→ WHAT THE TASK REQUIRES
Give back exactly the lines of the material below, starting with the line with "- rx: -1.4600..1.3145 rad" and going on through the line with "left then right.".

BEGIN THE DATA

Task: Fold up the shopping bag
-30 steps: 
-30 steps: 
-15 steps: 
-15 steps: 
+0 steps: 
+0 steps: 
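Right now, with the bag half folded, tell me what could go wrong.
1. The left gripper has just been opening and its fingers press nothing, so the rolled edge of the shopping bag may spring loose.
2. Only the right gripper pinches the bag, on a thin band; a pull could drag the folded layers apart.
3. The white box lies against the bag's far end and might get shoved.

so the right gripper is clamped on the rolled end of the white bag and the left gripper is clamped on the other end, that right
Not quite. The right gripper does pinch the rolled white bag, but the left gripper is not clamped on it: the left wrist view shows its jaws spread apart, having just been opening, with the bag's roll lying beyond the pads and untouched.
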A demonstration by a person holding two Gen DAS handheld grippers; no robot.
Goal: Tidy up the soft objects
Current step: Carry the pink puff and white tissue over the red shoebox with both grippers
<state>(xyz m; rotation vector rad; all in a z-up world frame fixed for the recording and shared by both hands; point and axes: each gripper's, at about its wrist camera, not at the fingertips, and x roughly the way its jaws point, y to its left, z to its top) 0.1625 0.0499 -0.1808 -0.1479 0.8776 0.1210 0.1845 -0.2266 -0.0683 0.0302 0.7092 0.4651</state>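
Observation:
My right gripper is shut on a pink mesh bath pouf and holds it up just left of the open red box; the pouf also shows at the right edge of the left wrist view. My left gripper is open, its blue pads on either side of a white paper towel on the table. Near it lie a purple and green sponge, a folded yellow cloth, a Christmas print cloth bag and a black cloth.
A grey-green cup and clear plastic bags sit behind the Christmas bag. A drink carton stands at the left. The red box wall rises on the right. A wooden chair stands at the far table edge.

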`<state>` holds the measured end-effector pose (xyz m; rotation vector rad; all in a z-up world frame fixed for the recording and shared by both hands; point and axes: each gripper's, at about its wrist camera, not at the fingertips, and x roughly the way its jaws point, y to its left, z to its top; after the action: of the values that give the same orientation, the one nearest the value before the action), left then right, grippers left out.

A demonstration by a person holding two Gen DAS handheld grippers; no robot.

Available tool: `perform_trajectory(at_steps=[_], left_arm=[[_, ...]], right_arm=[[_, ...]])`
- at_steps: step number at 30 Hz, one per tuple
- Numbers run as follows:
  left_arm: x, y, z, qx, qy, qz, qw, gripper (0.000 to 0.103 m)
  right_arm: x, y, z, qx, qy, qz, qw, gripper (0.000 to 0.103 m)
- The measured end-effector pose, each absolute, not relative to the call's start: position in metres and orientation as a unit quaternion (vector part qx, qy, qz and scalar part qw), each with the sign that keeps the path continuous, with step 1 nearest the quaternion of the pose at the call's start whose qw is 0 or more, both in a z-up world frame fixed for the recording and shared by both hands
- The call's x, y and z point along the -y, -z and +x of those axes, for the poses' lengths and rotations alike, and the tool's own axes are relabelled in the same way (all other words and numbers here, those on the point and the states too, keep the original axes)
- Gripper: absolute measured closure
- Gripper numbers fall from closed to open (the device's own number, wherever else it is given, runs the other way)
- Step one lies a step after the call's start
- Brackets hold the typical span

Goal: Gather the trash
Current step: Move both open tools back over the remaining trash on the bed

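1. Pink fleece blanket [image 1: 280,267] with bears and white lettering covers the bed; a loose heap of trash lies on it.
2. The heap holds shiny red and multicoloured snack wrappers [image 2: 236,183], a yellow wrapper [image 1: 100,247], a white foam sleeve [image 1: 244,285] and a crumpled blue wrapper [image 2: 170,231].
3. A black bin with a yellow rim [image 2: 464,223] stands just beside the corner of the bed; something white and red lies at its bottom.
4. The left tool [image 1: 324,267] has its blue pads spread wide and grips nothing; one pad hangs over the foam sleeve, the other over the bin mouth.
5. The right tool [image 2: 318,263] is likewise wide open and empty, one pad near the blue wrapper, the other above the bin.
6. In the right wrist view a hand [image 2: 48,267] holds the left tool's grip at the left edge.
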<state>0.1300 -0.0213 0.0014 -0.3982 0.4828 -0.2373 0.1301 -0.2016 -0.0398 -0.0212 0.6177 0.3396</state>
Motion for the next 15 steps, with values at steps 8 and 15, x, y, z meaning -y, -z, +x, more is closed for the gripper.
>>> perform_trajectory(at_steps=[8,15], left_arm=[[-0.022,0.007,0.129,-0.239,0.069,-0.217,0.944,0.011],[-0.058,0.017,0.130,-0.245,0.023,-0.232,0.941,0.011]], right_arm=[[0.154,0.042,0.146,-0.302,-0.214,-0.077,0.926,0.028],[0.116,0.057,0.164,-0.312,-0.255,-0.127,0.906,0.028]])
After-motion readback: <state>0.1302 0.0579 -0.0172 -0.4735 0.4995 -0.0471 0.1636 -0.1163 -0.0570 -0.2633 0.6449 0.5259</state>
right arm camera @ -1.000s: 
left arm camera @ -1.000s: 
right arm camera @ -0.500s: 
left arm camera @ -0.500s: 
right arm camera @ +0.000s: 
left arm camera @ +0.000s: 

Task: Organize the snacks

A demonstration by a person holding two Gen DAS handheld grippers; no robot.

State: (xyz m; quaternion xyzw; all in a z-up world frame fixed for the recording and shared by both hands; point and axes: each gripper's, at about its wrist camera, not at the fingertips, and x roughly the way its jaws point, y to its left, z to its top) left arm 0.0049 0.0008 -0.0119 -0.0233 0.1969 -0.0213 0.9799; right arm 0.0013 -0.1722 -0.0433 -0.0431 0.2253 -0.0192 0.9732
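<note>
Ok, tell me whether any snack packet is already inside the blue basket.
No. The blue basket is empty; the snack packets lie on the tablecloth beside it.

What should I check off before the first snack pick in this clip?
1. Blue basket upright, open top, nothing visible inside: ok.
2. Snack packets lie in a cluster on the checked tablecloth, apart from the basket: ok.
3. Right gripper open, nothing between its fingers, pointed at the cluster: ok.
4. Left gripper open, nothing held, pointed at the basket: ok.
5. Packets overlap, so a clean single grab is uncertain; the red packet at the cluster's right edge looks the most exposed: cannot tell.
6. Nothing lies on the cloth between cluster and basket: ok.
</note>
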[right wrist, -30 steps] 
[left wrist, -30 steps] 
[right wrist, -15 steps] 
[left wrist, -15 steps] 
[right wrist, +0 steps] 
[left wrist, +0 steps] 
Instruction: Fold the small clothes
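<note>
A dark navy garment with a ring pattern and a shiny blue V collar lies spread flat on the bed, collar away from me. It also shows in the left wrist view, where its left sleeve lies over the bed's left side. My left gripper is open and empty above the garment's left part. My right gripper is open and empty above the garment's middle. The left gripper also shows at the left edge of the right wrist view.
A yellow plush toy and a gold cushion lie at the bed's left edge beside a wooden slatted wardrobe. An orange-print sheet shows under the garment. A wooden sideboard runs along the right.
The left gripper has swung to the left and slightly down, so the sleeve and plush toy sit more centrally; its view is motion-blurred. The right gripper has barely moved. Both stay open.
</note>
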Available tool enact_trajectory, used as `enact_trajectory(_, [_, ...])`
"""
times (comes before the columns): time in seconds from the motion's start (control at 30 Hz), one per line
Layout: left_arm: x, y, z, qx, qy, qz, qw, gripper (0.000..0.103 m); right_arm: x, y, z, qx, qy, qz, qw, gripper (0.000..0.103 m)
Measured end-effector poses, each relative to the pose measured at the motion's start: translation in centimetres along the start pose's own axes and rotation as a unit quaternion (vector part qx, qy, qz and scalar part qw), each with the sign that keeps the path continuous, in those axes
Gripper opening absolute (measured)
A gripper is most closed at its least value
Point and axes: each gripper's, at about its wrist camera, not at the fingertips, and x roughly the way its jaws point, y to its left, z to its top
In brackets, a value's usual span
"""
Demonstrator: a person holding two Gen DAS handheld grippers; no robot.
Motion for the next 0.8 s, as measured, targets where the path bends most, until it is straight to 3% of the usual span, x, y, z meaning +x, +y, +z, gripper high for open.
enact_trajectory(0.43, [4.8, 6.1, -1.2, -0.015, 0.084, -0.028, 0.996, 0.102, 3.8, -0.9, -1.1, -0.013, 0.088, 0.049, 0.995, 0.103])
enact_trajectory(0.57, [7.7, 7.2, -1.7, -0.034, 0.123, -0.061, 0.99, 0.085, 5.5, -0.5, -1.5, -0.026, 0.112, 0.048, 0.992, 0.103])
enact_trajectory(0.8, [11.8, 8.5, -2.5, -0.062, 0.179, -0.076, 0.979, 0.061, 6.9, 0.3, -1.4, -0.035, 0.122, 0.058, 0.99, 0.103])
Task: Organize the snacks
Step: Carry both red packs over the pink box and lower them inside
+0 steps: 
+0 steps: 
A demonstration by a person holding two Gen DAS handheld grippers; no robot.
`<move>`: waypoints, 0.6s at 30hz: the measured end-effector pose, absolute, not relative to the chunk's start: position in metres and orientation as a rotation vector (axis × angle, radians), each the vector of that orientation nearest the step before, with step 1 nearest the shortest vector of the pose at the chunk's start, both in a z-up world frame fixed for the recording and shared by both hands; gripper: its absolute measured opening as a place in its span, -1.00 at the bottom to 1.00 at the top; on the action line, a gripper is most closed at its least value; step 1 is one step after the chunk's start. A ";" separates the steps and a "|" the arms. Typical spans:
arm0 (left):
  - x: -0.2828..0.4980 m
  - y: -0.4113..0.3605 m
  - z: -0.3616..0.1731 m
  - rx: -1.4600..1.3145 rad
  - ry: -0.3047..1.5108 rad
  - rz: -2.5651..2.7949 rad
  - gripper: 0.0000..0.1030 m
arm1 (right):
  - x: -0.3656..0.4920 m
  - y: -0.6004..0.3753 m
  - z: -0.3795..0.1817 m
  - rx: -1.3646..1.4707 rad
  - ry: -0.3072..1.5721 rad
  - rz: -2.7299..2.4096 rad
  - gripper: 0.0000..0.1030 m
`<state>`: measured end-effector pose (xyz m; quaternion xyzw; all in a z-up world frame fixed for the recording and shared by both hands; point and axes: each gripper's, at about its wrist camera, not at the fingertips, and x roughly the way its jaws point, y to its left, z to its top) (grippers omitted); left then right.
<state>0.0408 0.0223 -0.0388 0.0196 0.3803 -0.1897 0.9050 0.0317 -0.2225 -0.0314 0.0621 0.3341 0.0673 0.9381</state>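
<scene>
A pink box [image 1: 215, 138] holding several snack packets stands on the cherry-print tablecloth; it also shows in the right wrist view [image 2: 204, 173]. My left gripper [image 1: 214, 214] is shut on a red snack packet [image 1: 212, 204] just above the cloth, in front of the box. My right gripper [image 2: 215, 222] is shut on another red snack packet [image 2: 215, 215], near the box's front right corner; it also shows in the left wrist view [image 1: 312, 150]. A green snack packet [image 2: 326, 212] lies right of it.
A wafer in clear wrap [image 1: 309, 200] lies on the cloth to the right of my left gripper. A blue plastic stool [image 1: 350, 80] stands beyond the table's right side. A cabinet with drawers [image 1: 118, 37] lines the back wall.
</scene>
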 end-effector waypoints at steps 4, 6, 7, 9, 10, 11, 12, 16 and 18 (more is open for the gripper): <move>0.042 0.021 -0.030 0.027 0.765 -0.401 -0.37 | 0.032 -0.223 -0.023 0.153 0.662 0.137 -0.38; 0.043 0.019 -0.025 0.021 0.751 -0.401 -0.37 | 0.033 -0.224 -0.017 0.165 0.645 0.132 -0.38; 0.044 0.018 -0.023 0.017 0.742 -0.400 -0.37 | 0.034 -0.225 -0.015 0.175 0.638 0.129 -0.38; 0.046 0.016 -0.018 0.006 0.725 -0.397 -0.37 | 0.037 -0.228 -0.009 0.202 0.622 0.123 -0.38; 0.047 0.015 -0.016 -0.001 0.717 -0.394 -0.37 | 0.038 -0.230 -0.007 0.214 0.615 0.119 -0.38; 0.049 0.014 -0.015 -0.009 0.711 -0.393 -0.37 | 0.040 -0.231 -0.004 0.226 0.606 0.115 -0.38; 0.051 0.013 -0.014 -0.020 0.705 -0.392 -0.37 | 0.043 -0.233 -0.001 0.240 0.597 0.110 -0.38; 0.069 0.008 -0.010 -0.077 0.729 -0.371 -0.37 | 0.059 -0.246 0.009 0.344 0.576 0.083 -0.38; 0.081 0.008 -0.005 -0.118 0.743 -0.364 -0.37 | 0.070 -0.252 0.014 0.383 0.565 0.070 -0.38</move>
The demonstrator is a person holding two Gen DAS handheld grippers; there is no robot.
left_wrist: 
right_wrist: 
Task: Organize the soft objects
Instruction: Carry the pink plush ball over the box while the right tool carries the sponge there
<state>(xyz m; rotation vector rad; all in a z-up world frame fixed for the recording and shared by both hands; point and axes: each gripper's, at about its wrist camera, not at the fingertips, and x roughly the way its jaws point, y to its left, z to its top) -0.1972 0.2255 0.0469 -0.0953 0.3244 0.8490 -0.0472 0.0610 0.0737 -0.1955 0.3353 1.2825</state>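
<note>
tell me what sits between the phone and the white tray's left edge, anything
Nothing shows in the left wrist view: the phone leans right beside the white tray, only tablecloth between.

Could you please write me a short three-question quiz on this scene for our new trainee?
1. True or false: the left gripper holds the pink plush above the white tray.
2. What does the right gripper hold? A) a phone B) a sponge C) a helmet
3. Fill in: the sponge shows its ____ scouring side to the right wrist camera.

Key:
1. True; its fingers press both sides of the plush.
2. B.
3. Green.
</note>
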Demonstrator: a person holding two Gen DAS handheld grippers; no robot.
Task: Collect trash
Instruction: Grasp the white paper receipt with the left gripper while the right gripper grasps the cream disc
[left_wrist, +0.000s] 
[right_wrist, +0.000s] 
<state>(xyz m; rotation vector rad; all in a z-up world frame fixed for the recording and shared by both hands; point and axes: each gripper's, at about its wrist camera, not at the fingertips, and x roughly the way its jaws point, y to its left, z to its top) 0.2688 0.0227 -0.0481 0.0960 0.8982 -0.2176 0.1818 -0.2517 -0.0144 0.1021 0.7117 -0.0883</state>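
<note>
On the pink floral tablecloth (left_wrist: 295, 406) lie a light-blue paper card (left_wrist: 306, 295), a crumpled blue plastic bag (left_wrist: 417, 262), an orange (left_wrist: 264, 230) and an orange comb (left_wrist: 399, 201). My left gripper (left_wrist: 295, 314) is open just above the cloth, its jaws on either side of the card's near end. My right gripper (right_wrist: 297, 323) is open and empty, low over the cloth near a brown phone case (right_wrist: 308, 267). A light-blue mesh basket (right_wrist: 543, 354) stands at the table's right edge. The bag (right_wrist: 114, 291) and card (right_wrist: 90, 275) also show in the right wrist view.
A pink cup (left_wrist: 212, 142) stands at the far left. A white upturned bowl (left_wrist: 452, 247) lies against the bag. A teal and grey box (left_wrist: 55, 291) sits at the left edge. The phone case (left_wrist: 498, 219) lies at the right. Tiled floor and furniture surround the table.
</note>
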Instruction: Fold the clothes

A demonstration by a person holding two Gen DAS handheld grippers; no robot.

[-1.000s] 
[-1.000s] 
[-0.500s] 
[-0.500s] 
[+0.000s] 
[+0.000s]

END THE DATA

→ RESPONSE
  - rx: -1.4600..1.3145 rad
  - ry: -0.3047..1.5108 rad
  - rz: -2.5651..2.7949 rad
  - gripper: 0.0000..0.1030 m
arm1 (right):
  - x: -0.3656..0.4920 m
  - y: -0.6004..0.3753 m
  - z: -0.3795..0.1817 m
  - rx: -1.3646..1.4707 rad
  - ry: -0.3072..1.5721 rad
  - rz: -2.7299..2.4096 rad
  - gripper: 0.0000..0.1030 m
`<state>`: measured end-effector pose (xyz m; quaternion xyzw; all in a z-up world frame fixed for the recording and shared by both hands; point and axes: each gripper's, at about its wrist camera, not at the fingertips, and x roughly the way its jaws point, y to its left, z to its top) (grippers omitted); left then right.

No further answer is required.